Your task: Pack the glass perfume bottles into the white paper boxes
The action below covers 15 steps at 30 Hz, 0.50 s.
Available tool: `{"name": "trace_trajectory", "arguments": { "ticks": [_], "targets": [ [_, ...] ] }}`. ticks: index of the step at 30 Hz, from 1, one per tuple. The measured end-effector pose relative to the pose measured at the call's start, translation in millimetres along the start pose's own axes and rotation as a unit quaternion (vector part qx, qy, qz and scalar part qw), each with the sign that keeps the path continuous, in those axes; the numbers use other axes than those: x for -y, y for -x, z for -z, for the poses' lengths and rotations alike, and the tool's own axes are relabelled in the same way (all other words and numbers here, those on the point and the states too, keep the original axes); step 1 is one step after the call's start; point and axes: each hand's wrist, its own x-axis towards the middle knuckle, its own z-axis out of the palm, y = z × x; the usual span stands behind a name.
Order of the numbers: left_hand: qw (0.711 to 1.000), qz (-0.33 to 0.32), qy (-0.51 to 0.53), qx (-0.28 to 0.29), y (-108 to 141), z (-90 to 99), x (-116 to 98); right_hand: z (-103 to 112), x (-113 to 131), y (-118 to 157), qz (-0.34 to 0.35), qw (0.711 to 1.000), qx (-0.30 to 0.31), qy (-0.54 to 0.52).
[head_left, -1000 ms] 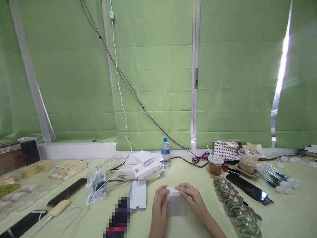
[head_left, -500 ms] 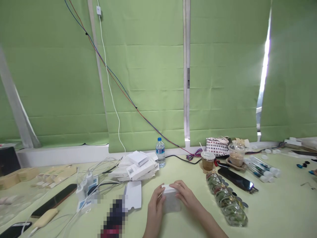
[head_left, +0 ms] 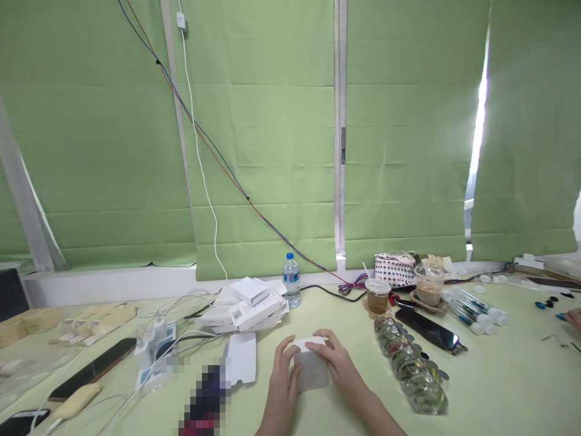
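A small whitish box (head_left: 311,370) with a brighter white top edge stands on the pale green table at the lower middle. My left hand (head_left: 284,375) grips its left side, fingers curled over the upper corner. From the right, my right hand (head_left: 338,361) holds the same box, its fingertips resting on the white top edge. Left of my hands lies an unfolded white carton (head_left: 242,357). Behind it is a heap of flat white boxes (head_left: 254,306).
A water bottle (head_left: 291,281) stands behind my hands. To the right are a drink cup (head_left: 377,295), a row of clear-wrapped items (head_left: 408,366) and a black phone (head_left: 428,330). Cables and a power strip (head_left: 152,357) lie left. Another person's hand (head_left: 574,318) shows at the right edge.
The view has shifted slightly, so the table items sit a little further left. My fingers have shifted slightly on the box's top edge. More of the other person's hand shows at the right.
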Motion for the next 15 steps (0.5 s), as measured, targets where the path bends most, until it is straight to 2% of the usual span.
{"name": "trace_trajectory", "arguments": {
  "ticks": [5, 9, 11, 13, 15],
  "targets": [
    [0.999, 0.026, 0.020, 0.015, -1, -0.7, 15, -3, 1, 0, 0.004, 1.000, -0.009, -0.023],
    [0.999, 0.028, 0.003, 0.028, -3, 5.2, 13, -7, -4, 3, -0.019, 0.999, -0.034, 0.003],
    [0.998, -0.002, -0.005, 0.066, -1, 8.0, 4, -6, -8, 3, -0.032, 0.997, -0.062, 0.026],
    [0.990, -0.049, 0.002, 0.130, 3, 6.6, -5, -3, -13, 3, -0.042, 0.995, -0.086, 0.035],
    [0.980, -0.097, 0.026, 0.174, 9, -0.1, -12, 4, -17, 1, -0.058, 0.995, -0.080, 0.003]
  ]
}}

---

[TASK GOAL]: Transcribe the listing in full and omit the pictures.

[OUTPUT FOR THIS TASK]:
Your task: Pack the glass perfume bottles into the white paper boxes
The action below covers 15 steps at 30 Hz, 0.50 s.
Available tool: `{"name": "trace_trajectory", "arguments": { "ticks": [_], "targets": [ [_, ...] ] }}`. ticks: index of the step at 30 Hz, from 1, one per tuple. The measured end-effector pose relative to the pose measured at the call's start, translation in millimetres along the start pose's own axes and rotation as a unit quaternion (vector part qx, qy, qz and scalar part qw), each with the sign that keeps the path continuous, in those axes; the numbers use other axes than those: x for -y, y for -x, z for -z, for the poses' lengths and rotations alike, and the tool's own axes are relabelled in the same way (all other words and numbers here, those on the point and the states too, keep the original axes); step 1 is one step after the call's start; point and axes: each hand's wrist, its own x-axis towards the middle knuckle, its own z-axis out of the palm, y = z × x; the usual span stands behind a name.
Order of the numbers: left_hand: qw (0.711 to 1.000), qz (-0.33 to 0.32), qy (-0.51 to 0.53), qx (-0.28 to 0.29), y (-108 to 141), z (-90 to 99), x (-116 to 98); right_hand: z (-103 to 112), x (-113 to 131), y (-118 to 157), qz (-0.34 to 0.35), qw (0.711 to 1.000), qx (-0.30 to 0.31), qy (-0.54 to 0.52).
[head_left, -1000 ms] 
[head_left, -500 ms] 
[head_left, +0 ms] 
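A small whitish box (head_left: 311,370) with a brighter white top edge stands on the pale green table at the lower middle. My left hand (head_left: 284,375) grips its left side, fingers curled over the upper corner. From the right, my right hand (head_left: 338,361) holds the same box, its fingertips resting on the white top edge. Left of my hands lies an unfolded white carton (head_left: 242,357). Behind it is a heap of flat white boxes (head_left: 254,306).
A water bottle (head_left: 291,281) stands behind my hands. To the right are a drink cup (head_left: 377,295), a row of clear-wrapped items (head_left: 408,366) and a black phone (head_left: 428,330). Cables and a power strip (head_left: 152,357) lie left. Another person's hand (head_left: 574,318) shows at the right edge.
The view has shifted slightly, so the table items sit a little further left. My fingers have shifted slightly on the box's top edge. More of the other person's hand shows at the right.
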Motion for the next 15 steps (0.5 s), as measured, targets where the path bends most, until it is straight to 2% of the usual span.
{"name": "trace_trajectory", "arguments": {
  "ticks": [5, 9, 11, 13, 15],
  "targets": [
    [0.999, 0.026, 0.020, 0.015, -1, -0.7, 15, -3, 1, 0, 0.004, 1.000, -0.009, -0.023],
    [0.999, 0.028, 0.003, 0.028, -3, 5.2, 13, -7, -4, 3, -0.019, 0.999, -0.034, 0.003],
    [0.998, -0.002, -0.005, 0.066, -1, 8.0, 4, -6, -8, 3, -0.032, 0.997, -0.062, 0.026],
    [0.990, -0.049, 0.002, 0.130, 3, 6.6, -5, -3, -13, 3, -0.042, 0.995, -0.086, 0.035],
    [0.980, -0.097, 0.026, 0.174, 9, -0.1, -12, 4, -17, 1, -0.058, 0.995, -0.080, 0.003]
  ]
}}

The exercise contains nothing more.